■ EXERCISE GOAL
Gather each line in the entries that includes the string "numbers".

━━━━━━

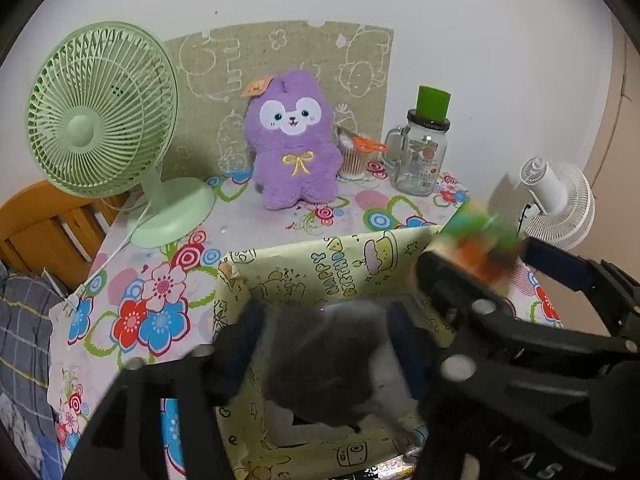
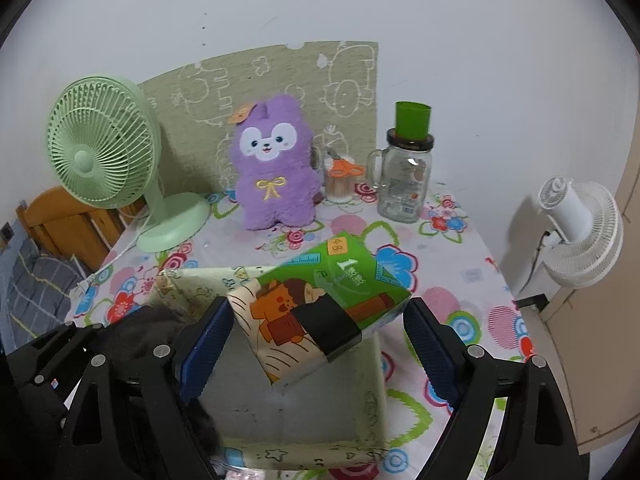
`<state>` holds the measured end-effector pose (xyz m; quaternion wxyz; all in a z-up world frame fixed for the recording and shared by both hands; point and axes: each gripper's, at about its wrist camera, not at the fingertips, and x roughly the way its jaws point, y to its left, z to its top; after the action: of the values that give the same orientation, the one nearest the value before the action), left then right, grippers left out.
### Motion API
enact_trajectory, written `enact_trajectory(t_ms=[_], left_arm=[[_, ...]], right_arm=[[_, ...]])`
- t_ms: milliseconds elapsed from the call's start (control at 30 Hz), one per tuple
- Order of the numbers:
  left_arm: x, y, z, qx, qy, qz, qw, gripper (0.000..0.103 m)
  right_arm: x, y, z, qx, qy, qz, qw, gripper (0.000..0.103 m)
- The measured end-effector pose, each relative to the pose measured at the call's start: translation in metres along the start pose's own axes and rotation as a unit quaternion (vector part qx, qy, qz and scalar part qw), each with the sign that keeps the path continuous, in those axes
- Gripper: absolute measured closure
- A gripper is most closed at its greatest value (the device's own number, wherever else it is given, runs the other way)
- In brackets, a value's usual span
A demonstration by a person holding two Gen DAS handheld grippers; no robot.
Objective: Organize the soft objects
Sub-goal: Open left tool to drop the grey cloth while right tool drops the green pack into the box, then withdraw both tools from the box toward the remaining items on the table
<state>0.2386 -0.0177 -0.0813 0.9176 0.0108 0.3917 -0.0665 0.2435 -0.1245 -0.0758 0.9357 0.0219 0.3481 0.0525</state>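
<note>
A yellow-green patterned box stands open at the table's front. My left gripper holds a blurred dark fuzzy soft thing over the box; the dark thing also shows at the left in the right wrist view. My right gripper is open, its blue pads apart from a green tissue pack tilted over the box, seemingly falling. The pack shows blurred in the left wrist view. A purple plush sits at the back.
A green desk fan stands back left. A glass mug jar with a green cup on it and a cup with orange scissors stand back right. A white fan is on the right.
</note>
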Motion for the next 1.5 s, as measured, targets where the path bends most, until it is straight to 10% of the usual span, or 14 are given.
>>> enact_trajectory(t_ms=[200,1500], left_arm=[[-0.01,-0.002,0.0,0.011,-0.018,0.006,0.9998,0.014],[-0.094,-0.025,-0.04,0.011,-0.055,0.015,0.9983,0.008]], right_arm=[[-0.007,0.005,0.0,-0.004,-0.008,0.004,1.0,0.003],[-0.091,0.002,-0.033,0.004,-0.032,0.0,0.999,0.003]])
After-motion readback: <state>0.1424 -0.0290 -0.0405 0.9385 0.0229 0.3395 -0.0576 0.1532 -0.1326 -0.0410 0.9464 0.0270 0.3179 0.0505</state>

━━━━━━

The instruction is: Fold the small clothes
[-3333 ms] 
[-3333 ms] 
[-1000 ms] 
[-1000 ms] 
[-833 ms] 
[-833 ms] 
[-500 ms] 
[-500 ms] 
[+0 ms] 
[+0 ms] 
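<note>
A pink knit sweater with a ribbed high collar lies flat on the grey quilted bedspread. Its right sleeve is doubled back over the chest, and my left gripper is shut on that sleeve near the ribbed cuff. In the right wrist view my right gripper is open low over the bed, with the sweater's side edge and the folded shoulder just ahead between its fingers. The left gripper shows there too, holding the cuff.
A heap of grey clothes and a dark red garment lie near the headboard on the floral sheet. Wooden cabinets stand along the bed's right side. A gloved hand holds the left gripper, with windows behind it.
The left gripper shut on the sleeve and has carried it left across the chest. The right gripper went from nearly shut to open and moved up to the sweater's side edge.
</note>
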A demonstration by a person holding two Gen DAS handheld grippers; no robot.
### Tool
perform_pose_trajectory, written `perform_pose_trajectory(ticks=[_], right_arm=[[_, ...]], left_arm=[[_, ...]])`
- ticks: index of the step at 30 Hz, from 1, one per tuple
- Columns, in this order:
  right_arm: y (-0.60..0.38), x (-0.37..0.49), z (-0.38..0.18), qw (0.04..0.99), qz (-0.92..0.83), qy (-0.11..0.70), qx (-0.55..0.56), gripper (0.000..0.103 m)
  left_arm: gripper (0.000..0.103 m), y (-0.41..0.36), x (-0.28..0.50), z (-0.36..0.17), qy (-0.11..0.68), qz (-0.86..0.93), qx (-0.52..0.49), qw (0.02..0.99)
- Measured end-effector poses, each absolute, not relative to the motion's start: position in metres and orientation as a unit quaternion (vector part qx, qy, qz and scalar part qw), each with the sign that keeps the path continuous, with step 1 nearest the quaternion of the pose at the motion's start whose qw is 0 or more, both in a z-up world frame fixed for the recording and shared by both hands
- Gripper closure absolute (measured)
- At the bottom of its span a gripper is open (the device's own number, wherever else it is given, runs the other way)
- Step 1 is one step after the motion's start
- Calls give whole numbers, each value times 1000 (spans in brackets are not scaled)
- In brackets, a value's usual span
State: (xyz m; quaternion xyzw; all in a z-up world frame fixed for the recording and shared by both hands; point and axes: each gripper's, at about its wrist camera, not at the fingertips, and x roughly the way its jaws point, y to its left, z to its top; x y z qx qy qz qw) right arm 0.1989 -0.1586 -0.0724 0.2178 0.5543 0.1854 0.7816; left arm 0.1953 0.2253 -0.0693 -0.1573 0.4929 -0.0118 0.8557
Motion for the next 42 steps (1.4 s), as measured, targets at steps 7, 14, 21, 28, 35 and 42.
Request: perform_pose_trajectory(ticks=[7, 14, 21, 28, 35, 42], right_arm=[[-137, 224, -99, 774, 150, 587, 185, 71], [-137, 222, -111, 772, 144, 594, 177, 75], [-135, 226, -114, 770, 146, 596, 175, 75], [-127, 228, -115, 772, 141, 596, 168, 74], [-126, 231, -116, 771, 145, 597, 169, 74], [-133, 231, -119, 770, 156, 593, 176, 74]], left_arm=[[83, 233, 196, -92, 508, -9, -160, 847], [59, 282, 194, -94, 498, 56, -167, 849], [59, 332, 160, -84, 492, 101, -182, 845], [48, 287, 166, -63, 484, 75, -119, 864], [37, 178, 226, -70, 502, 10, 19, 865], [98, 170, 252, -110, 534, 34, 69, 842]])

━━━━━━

■ YOUR SOLUTION
- Order of the numbers:
- Calls give whole numbers, each value times 1000 (spans in brackets are not scaled)

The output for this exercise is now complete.